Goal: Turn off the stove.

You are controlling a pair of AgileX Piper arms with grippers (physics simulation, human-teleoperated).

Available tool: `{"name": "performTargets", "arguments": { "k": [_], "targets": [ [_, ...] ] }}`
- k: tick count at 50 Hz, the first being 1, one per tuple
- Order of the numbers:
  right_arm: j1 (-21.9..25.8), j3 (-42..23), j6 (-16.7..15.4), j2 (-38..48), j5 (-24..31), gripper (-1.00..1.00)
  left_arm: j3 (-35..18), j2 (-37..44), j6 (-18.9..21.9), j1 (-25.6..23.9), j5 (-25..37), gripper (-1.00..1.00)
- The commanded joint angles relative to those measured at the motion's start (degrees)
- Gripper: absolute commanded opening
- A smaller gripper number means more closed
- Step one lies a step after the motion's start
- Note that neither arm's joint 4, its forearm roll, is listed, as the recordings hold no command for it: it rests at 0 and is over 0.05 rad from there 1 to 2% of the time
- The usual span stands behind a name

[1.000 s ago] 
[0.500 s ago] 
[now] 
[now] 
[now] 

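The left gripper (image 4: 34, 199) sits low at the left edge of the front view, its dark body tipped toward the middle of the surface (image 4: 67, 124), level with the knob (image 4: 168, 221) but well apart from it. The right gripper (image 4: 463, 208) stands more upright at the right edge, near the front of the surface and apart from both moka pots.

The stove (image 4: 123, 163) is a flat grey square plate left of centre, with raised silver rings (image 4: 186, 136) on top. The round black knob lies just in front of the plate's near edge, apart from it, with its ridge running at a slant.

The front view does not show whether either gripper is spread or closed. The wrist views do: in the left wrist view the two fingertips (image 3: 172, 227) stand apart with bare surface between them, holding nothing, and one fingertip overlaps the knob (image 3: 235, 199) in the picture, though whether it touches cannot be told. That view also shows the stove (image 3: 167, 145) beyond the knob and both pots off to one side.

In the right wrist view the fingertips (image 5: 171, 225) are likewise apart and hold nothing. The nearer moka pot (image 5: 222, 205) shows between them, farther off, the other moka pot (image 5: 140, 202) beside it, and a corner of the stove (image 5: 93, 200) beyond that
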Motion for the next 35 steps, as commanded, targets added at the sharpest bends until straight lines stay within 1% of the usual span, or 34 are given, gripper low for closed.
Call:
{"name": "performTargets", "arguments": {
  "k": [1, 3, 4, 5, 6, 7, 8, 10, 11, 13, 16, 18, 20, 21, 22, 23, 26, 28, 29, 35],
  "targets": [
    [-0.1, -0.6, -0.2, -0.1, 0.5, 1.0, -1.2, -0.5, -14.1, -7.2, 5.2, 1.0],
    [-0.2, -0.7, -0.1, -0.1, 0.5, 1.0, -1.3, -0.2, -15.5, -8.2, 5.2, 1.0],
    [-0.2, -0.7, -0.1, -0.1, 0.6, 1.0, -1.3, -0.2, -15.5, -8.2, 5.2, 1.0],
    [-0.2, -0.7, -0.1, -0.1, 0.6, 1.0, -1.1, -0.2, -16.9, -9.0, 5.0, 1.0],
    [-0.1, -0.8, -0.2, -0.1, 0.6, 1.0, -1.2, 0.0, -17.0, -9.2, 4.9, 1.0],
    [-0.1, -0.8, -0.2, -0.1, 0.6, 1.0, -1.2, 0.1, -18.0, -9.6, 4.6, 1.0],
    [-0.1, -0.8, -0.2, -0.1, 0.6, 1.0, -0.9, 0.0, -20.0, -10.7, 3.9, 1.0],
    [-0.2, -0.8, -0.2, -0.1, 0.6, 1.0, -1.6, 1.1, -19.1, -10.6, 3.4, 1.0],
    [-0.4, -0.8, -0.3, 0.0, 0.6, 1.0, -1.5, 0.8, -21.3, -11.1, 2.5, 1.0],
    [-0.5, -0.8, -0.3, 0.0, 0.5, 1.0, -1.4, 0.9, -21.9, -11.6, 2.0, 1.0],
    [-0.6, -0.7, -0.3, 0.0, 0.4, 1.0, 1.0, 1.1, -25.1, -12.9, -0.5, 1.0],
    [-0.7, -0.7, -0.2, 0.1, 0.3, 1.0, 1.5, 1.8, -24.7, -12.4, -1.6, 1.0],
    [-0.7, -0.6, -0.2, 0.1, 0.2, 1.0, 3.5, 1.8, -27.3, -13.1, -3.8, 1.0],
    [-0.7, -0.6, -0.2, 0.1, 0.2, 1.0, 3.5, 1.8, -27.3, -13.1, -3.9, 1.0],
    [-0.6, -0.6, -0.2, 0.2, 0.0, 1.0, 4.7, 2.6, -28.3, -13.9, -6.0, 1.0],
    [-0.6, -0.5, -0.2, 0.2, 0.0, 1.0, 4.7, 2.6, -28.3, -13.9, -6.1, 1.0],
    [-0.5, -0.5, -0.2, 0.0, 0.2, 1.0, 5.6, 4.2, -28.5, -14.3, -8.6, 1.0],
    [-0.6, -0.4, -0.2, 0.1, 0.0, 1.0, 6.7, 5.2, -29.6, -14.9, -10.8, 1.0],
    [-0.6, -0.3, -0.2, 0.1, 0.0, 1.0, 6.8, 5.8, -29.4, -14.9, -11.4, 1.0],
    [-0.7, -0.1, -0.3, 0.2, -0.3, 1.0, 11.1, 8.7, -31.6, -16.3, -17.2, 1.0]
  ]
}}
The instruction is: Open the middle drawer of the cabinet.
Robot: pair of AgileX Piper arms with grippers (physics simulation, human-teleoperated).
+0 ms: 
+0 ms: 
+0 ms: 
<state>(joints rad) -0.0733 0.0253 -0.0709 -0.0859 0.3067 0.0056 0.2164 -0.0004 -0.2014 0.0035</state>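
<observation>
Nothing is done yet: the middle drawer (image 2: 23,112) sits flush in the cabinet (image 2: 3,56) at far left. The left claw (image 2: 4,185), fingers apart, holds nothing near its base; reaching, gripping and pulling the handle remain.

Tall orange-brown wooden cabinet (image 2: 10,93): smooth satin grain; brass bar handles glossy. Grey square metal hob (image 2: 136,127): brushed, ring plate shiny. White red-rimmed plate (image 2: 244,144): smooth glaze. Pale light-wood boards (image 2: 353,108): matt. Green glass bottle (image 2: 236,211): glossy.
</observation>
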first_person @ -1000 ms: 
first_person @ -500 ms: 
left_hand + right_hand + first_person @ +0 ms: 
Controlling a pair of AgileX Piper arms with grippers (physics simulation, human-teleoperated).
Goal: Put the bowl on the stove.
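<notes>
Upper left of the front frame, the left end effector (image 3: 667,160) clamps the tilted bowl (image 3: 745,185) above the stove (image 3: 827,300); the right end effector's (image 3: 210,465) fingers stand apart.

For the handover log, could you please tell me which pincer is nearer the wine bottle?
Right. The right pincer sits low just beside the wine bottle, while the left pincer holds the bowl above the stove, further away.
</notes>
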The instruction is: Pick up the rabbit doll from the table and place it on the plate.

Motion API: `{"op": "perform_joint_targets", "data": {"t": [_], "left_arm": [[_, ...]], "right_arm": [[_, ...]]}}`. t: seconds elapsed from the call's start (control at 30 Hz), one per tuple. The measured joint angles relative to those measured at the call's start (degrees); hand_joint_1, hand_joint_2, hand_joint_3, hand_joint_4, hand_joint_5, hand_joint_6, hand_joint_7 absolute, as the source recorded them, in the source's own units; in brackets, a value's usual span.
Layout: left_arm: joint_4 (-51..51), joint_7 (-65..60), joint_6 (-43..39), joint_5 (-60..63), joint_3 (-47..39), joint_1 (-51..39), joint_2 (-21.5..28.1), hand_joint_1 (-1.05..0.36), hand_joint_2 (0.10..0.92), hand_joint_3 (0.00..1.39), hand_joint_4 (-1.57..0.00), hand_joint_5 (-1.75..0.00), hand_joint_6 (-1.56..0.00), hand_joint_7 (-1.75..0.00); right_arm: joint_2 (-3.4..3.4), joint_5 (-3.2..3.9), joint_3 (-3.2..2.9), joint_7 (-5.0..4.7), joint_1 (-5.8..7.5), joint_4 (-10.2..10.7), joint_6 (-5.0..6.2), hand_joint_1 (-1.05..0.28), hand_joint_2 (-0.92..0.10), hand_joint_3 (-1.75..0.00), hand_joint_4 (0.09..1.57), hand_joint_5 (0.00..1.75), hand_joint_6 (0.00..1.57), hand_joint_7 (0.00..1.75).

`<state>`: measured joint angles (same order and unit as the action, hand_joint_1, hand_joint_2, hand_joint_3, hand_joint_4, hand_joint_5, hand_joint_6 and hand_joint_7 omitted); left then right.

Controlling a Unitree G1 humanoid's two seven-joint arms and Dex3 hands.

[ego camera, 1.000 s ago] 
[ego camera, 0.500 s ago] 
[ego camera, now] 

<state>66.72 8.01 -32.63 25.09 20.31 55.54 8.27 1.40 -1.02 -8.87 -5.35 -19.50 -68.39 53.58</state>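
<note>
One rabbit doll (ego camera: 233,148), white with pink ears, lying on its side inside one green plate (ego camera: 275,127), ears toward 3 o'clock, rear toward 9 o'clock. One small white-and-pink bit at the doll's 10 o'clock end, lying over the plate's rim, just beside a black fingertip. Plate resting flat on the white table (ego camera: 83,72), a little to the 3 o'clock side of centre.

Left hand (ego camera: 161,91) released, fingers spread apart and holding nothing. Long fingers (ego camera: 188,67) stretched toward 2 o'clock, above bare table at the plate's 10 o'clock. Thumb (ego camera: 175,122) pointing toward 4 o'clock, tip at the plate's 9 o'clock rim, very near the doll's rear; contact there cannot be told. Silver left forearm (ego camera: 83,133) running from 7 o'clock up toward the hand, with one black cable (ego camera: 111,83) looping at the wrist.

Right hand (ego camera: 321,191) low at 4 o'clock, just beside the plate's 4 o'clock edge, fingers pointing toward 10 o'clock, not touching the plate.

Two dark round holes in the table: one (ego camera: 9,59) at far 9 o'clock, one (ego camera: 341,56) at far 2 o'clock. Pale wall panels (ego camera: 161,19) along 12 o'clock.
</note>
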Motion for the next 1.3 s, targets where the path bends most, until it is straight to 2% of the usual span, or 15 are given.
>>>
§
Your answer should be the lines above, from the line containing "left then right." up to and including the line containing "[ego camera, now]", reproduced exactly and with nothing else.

*Exercise solution:*
`<state>`: measured joint angles (same order and unit as the action, hand_joint_1, hand_joint_2, hand_joint_3, hand_joint_4, hand_joint_5, hand_joint_6 and hand_joint_7 omitted); left then right.

Controlling a Unitree G1 humanoid's two seven-joint arms and Dex3 hands.

[ego camera, 1.000 s ago] 
[ego camera, 0.500 s ago] 
[ego camera, now] 

This concludes the response.